A large part of the problem lies with what has become a common-place – and, dare I say, manufactured – consensus in New Delhi’s foreign policy circuit that India’s future (contra extant) heft, coupled with China’s growing intransigence, is what does the trick in keeping the domestic and the foreign compartmentalized;. In other words, no matter what turns India’s economy and politics take, the West needs India — and would give it what it needs to maintain its position in the international order irrespective of how things unfold at home, both in India and key North Atlantic states.

This attitude – which University of Chicago professor and longtime Indian watcher Paul Staniland memorably described as “trading on future economic growth in exchange for current strategic benefits” – has become so ingrained in Indian strategic thinking that any statement that effectively, if circuitously, takes aim at it is instantly and angrily reacted to, as was the case with Niblett’s paper. But conflation of future and current positions, the contingent with the permanent, and of how the world perceives India (sans polite flattery and diplomatic floweriness) with how it should is not realism, that favorite intellectual framework of the current dispensation in New Delhi.

If naïve structuralism – the belief that relative decline of the West is what automatically makes India an attractive global partner — is one part of the problem, the other lies with India’s manifest revisionism. There is little point in once again listing how and why India seeks to take aim at the current international political and economic order. (Akbaruddin takes umbrage at Niblett flagging India’s membership in the Shanghai Cooperation Organization, a club of revisionists and global malcontents if there was ever one.) But suffice to say, whatever be India’s reasons for its grievances with what is constantly tom-tommed in many capitals as the “liberal international order,” and however sound they may be, the fact of the matter is that the constant harping about the unfairness of the West-created post World War II order sits uneasily with Indian pieties about the United States’ importance to India and other such claims.

Put bluntly: If American primacy, and sustenance of political and economic structures that support that goal, is what the U.S. and key allies seek, why should it trust India, given New Delhi’s uncertain commitment, if not downright aversion, to that project?
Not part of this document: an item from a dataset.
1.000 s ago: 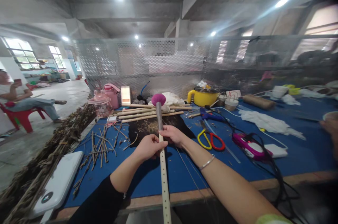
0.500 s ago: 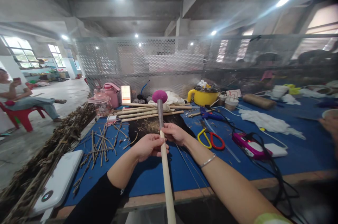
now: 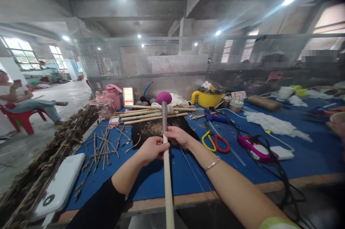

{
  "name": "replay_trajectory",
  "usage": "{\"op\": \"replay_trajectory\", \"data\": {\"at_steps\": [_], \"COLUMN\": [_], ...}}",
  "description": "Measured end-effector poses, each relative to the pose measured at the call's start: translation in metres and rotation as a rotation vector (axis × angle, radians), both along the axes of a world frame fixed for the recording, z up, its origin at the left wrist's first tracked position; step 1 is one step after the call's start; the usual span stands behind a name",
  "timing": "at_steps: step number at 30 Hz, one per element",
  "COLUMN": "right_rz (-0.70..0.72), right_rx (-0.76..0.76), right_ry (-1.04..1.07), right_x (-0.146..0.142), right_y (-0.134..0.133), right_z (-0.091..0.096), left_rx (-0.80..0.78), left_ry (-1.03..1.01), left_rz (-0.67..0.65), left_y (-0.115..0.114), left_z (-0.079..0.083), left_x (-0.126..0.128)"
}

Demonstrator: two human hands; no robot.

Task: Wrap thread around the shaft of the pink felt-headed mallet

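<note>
Magenta rounded head (image 3: 164,97) on a grey sleeve (image 3: 165,119) tops a pale rod (image 3: 167,186); the rod runs from over the black cloth (image 3: 136,133) toward the near side and out of view. Left hand (image 3: 153,150): fingers pinched on the rod, just in front of the cloth. Right hand (image 3: 178,137): fingers clamped near where sleeve and rod meet, over the cloth's near part; far-side fingers partly hidden. Blue-topped counter (image 3: 309,164) lies under the cloth. Dry twigs (image 3: 104,151) lie left of the cloth, scissors (image 3: 215,139) right of it. Pale sticks (image 3: 142,115) lie along its far edge. Yellow pot (image 3: 210,99): beyond the cloth, to its right.
</note>
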State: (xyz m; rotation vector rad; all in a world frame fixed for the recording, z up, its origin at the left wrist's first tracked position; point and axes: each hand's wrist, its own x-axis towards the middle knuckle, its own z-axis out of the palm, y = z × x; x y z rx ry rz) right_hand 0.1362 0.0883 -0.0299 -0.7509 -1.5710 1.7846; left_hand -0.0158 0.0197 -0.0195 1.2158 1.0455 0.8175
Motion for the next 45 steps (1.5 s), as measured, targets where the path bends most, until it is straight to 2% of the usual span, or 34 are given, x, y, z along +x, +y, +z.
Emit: {"op": "replay_trajectory", "data": {"at_steps": [5,8,14,19,23,27,30,38,42,45], "right_rz": [0.055,0.048,-0.030,-0.051,-0.037,-0.004,0.006,-0.083,-0.099,-0.090], "right_rx": [-0.008,0.038,0.085,0.105,0.053,-0.005,0.017,0.066,0.060,0.016], "right_ry": [0.080,0.051,-0.009,-0.037,0.006,0.077,0.044,-0.051,-0.059,-0.001], "right_x": [-0.001,-0.002,-0.003,-0.002,-0.002,-0.001,-0.001,-0.004,-0.004,-0.003], "right_y": [-0.003,-0.003,0.001,0.001,-0.002,-0.003,-0.002,-0.002,-0.003,-0.002], "right_z": [0.004,0.004,0.001,0.001,0.002,0.003,0.003,0.003,0.003,0.003], "left_rx": [-0.105,-0.120,0.049,0.076,0.021,-0.069,-0.104,-0.005,0.037,0.026], "left_ry": [-0.128,-0.117,0.167,0.106,-0.020,-0.123,-0.126,0.104,0.023,-0.057], "left_rz": [-0.108,-0.116,0.076,0.142,0.085,-0.038,-0.094,0.085,0.092,0.046], "left_y": [-0.006,-0.007,-0.002,0.001,0.000,-0.005,-0.007,-0.002,0.000,-0.001], "left_z": [0.014,0.015,0.001,-0.003,0.003,0.015,0.018,0.002,-0.001,0.003], "left_x": [-0.004,-0.003,0.001,0.002,0.001,-0.003,-0.003,0.001,0.001,0.000]}}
Even more provocatively: What guarantees do Western powers have that India – 30 years down the line – will not, through a combination of toxic nationalism as well as growing power, become another China circa 2021? After all, isn’t that future position of India what is allowing New Delhi to improve its present status?

To be sure, these are extremely uncomfortable questions. But Indian strategic analysts and scholars should be grateful Niblett’s paper – despite its many problems – provided an opportunity for them to probe what is, often, instinctively left untouched.